OOG cargo travels north across Germany beating permits and low water level obstacles
Germany seems to be facing two major obstacles currently when it comes to OOG cargo transport, one being the permitting process and the other being low water levels. Having to transport two units, weighing 97 tons each, Alexander Global Logistics had a task on its hands.
The main talking point recently in Germany has been the permits to transport abnormal loads on the road, or the complexity of the process. This project, in which Alexander Global Logistics was tasked to transport two slag carriers from southern Germany, all the way north to the Port of Hamburg, was no exception. It took the company eight weeks to obtain the transport permit it needed.

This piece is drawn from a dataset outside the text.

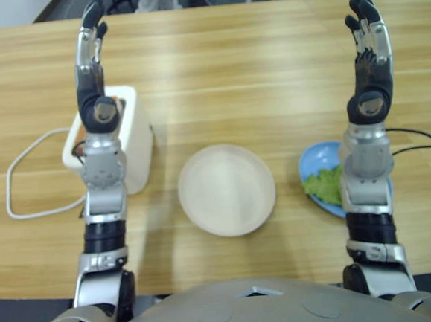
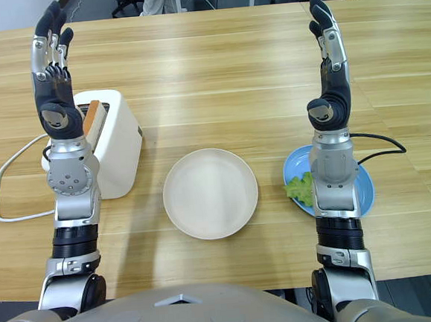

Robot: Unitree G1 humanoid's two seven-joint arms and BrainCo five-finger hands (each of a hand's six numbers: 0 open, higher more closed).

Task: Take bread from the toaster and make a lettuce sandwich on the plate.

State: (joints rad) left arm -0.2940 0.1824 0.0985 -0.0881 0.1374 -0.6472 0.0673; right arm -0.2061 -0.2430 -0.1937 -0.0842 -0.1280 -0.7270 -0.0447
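Bread (image 2: pixel 90 117) stands in the toaster (image 2: pixel 119 148) by the counter's (image 2: pixel 208 72) left edge, the plate (image 2: pixel 210 193) near its front edge; left hand (image 2: pixel 52 73) and right hand (image 2: pixel 330 66) are spread wide, holding nothing.

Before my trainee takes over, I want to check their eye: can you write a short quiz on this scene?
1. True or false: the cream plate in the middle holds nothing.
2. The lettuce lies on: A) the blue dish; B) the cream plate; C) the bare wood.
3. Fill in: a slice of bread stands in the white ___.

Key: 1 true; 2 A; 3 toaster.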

Each of the carriers measured 14.13 metres in length, 5.50 metres in width, and 4.50 metres in height.
OOG cargo transport process
Alexander Global Logistics’ initial steps involved meticulous technical pre-planning, where the most optimal vehicle configuration was determined to ensure a safe and efficient transport operation. Only after that, the company undertook the complex process of applying for and securing the necessary transport permits.
Precise scheduling was of the essence given the skills required during the loading and unloading stages of the project. The schedule was coordinated in such a way as to align with the customer’s requirements. Two mobile cranes were deployed at the customer’s site to handle the loading of the two units.

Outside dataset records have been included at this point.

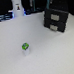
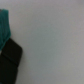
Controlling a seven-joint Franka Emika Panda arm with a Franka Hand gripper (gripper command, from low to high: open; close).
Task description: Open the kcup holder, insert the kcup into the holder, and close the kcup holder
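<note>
We are treating the kcup [image 1: 25, 47], standing alone on the white table [image 1: 47, 54] at lower centre of the exterior view, as light, small and easily tipped, best pinched across its whitish body below the green top. The kcup holder [image 1: 57, 18] is sitting at upper right, drawers apparently closed, handles unresolved. The gripper is hardly showing; we cannot tell its finger spread, and the wrist view is showing only blurred teal and black shapes.

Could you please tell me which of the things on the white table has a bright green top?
The kcup, the tiny whitish pod standing alone on the table. The kcup holder is a large black box; the white cylinder glows blue.
</note>
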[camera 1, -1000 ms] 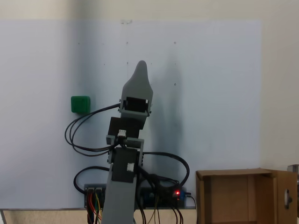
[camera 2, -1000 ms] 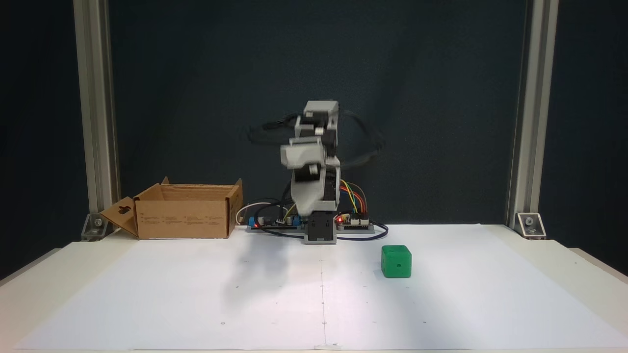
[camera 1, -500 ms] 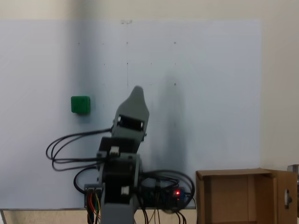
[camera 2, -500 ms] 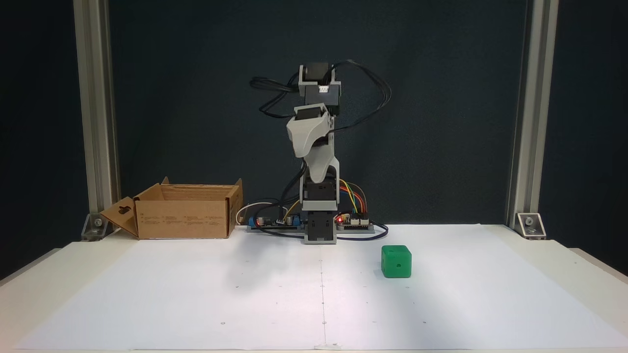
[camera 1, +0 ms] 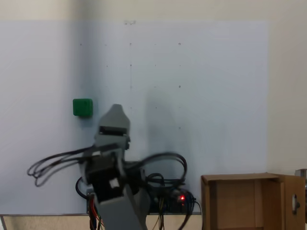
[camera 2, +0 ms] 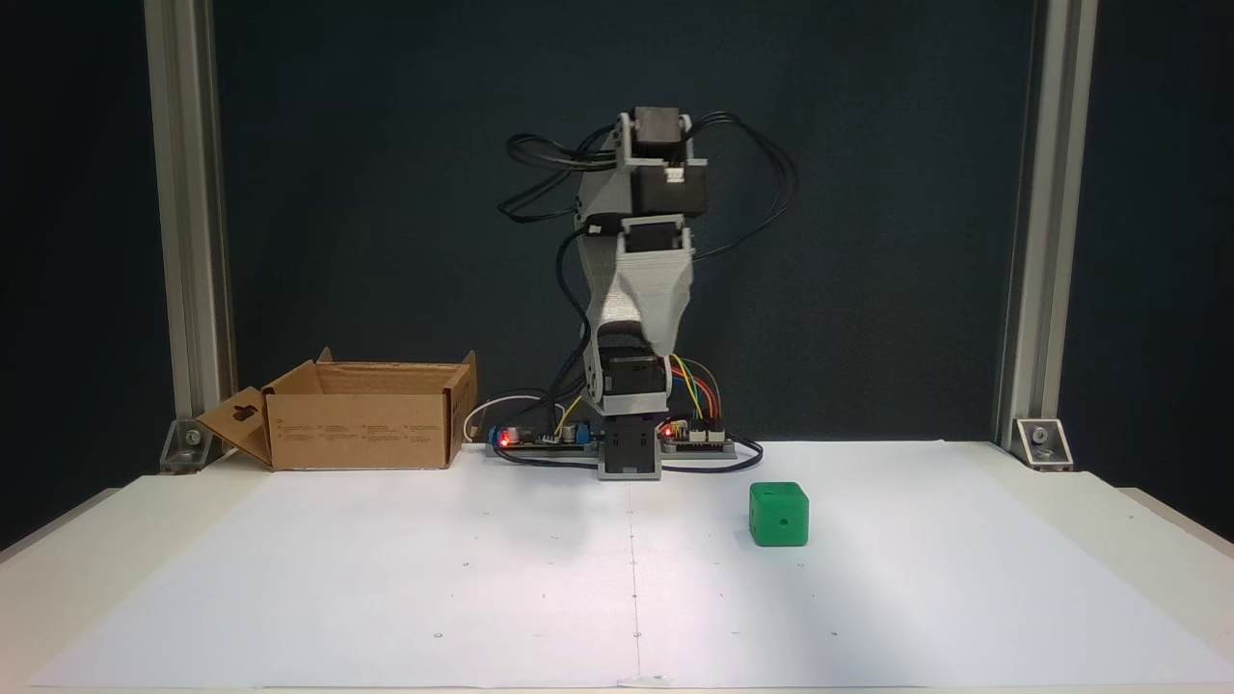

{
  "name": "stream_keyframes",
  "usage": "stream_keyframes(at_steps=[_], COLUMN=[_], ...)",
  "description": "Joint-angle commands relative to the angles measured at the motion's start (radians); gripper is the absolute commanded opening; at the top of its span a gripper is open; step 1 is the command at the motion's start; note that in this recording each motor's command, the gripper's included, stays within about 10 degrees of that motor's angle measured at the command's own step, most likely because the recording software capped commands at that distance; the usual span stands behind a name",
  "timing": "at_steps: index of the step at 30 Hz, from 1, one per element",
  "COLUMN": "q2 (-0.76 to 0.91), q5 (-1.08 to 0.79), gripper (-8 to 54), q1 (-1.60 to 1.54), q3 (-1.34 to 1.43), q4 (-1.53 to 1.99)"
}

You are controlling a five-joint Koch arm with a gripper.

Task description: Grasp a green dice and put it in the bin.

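1. Gripper (camera 2: 657, 349), one. You see it hanging tip-down, high above the paper and folded in close over the arm's own base, carrying nothing. Its two halves line up as a single grey wedge in both fixed views, so you cannot tell whether it is parted or closed. Judged reason for the pose: the arm stands tucked up, with the reach to the cube not yet made.

2. Green dice (camera 2: 778, 515), one. It sits flat on the white paper, at about 4 o'clock from the arm's base in the front-facing fixed view, well apart from the gripper. In the fixed view from behind the arm it lies at about 11 o'clock from the gripper tip, close beside it in the picture, though the front view shows the height between them. One dark pip shows on its front face. It stands free on all sides, so you have room to come down over it.

3. Bin (camera 2: 364, 414), one. This brown cardboard box rests at the table's back edge, at about 9 o'clock from the base in the front-facing view, flaps up and mouth open. It is well apart from the dice, on the opposite side of the arm. You will likely need a lift and a wide swing across the base.

4. Paper sheet (camera 2: 386, 578), one, covering the work area.

5. Circuit boards (camera 2: 540, 439) with red lights, flanking the base.
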Motion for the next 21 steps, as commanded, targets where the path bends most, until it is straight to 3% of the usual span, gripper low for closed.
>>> stream_keyframes(at_steps=[1, 21], q2=[-0.032, -0.25], q5=[0.112, 0.256], gripper=[43.9, 43.2], q1=[-0.051, -0.199], q3=[-0.061, -0.072], q4=[0.017, -0.161])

Once loaded, the company embarked on the road transport phase to deliver the cargo to the nearest inland port. Here, the carriers were transferred onto an inland vessel, a process facilitated by a specialised crawler crane.
Navigating the intricate inland waterways, the carriers were transported to the port of Hamburg. Upon arrival at the Port of Hamburg, Alexander Global Logistics unloaded the carriers and ensured their secure interim storage.